Сзади послышался грохот и звон. Джейк оглянулся. Рука, размером больше его самого, подхватила упавшую люстру и отбросила ее в сторону. Ржавая цепь, на которой когда-то висела люстра, взвилась в воздух, как хлыст пастуха, и грохнулась на пол с тяжелым стуком. Сама же люстра просвистела у Джейка над головой; грязное стекло с лязгом билось о древнюю медь цепи.
Голова стража-привратника, насаженная на единственное кривое плечо с загребущей рукой, зависнув над полом, устремилась вперед. Остатки стены, из которой она появилась, обрушились в облаке пыли. Но тут же обломки ее поднялись, превратившись в костлявую спину чудовища.

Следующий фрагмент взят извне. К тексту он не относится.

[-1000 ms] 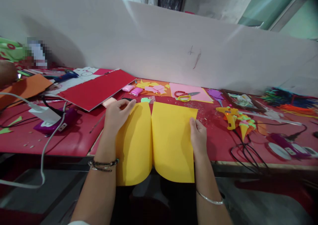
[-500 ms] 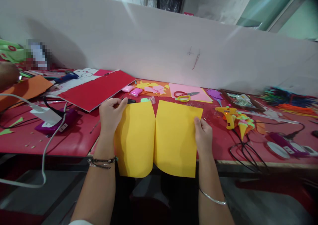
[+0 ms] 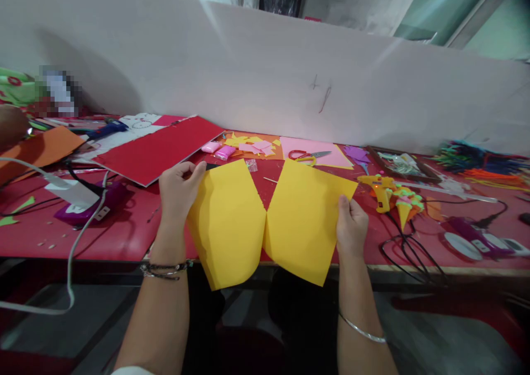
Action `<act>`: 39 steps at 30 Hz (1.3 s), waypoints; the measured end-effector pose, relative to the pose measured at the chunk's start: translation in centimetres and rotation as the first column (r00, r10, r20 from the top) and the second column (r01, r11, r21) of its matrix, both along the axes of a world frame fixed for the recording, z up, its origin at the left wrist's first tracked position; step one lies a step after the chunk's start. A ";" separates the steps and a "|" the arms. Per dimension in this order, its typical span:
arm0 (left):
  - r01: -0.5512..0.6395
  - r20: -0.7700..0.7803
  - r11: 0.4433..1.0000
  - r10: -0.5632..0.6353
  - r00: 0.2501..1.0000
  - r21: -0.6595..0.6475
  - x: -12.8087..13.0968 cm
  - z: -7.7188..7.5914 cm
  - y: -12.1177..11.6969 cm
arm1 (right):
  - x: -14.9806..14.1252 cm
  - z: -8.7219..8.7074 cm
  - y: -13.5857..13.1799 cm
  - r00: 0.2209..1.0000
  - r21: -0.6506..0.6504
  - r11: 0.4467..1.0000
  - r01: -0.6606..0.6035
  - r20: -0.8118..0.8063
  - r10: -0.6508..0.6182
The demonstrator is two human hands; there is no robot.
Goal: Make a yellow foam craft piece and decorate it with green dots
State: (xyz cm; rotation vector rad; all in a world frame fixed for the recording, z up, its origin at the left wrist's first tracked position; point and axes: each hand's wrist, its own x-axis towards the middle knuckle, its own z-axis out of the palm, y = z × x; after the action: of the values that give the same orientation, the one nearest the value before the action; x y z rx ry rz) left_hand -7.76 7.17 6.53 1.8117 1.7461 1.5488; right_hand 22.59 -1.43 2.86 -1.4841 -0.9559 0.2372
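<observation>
White partition wall (image 3: 248, 77) behind a cluttered red table (image 3: 124, 231). Yellow paper sheet (image 3: 232, 226) held up between the two hands, at the table's near edge. Left hand (image 3: 178, 190): fingers pinched closed on the sheet's upper left corner. Right hand (image 3: 353, 226): thumb on the near face, fingers closed on the right edge. Between the two sets of fingers the sheet gapes in a V from its top, the halves meeting about midway down; lower edge bowed. Just beyond the left fingers, a red board (image 3: 165, 148); farther left of them, a purple power strip (image 3: 114, 198). Ahead, between the hands, paper scraps (image 3: 263, 147) and scissors (image 3: 311, 158) with one red and one yellow handle loop, on a pink sheet (image 3: 296, 144). Right of the right fingers, nearby: yellow glue gun (image 3: 381, 187), then a cone-shaped craft piece (image 3: 404, 214).
</observation>
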 end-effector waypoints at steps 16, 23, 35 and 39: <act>-0.005 -0.009 1.000 0.004 1.000 -0.011 -0.3 -0.6 0.5 | 2.2 -0.5 -0.3 0.970 0.107 0.984 0.141 -0.215 -0.116; -0.015 -0.055 1.000 0.014 0.998 -0.025 -0.3 -0.5 0.4 | 3.1 -0.5 -0.6 0.932 0.118 0.964 0.239 -0.306 -0.194; -0.080 -0.194 0.994 0.065 0.979 -0.072 -0.6 -0.8 0.9 | 4.4 -0.4 -1.0 0.888 0.209 0.897 0.390 -0.342 -0.307; -0.084 -0.205 0.993 0.065 0.977 -0.087 -1.0 -0.9 0.8 | 4.5 0.0 -1.3 0.870 0.242 0.868 0.435 -0.363 -0.335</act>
State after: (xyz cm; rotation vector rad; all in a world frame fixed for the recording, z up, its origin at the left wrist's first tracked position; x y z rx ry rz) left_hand -8.75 8.01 5.65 1.9359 1.9625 1.3213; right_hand 27.12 -2.73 2.89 -1.2602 -0.3994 0.0139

Страж-привратник увидел, что Джейк глядит на него как завороженный, и вроде бы усмехнулся. При этом из сморщенных его щек повылезли деревянные щепки. Щелкая пастью, чудище волочило свое неуклюжее – все скособоченное и нескладное – тело через бальную залу, забитую пылью. Его громадная лапа опустилась среди обломков, нащупывая добычу, и сорвала с петель одну из створок двери, что открывалась из залы во второй коридор.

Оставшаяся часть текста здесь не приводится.